Problem statement:
Whatever follows the line containing "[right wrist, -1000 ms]" in the listing below should be printed exactly, along with that line itself.

Provided information:
________

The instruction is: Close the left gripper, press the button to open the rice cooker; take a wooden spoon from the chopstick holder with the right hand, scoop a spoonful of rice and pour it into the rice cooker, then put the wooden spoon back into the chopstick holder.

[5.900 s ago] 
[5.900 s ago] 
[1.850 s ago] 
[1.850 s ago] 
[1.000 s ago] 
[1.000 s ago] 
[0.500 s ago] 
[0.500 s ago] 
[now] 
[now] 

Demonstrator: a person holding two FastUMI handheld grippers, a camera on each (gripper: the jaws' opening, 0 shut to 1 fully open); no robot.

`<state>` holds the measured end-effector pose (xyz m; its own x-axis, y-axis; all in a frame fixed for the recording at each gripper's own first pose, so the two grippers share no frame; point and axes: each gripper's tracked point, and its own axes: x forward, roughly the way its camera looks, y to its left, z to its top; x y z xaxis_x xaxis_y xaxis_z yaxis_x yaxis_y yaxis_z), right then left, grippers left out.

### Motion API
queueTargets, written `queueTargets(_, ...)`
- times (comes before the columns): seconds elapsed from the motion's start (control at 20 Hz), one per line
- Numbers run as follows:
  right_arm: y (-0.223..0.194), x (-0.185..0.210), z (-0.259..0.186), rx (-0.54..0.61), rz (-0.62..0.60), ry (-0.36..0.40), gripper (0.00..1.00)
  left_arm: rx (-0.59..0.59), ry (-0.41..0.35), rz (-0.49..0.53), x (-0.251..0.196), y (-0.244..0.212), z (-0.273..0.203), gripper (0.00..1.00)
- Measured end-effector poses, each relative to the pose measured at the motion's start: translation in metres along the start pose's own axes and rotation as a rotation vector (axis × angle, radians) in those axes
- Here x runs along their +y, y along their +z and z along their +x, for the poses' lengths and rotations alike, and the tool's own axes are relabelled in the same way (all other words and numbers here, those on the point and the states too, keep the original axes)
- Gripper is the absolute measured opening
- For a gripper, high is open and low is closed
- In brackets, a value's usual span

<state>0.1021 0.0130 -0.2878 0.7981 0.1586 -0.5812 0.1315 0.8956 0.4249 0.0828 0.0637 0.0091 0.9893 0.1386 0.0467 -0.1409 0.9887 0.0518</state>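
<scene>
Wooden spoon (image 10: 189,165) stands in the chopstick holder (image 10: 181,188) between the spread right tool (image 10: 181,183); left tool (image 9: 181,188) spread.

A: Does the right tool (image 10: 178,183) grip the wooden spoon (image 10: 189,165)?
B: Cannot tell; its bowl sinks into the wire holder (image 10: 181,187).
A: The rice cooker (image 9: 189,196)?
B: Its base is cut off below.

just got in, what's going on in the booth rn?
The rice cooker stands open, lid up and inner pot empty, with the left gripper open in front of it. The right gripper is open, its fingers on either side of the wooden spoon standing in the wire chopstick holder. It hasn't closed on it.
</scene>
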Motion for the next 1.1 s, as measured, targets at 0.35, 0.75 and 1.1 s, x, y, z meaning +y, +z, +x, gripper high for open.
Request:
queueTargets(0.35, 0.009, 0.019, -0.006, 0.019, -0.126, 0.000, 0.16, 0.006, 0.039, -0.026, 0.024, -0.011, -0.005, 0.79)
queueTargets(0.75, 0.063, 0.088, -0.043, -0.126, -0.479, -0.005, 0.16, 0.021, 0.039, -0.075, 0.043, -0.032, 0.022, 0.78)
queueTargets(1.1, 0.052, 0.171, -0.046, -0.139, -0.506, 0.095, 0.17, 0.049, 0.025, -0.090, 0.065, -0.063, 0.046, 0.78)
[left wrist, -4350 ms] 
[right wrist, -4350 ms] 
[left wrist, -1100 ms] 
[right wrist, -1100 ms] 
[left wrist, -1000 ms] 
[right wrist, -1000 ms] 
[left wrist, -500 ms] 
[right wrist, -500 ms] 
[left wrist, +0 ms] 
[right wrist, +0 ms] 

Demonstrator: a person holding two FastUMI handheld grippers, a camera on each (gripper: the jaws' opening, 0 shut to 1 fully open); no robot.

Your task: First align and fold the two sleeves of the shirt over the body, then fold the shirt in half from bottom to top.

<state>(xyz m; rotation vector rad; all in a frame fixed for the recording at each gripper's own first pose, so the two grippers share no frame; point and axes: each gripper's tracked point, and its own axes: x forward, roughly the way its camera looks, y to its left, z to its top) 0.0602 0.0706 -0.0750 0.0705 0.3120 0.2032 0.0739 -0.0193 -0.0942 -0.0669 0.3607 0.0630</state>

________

Task output:
[right wrist, -1000 ms] 
[left wrist, -500 ms] 
[right wrist, -500 ms] 
[left wrist, +0 ms] 
[right wrist, +0 ms] 

Demonstrator: a person holding two FastUMI handheld grippers, a camera on each (gripper: the jaws' opening, 0 shut to 1 fully open); no robot.

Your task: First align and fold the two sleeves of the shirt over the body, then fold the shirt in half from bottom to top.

<state>(xyz m; rotation vector rad; all in a frame fixed for the recording at each gripper's own first pose, so the two grippers share no frame; point and axes: each gripper's tracked point, and its own axes: x forward, roughly the way its camera looks, y to its left, z to its top) 0.0602 0.0706 -0.0750 0.0705 0.3120 0.2032 0.0739 -0.0193 -0.0942 -0.0669 0.3607 0.0630</state>

The exercise calls for nothing more than this answer.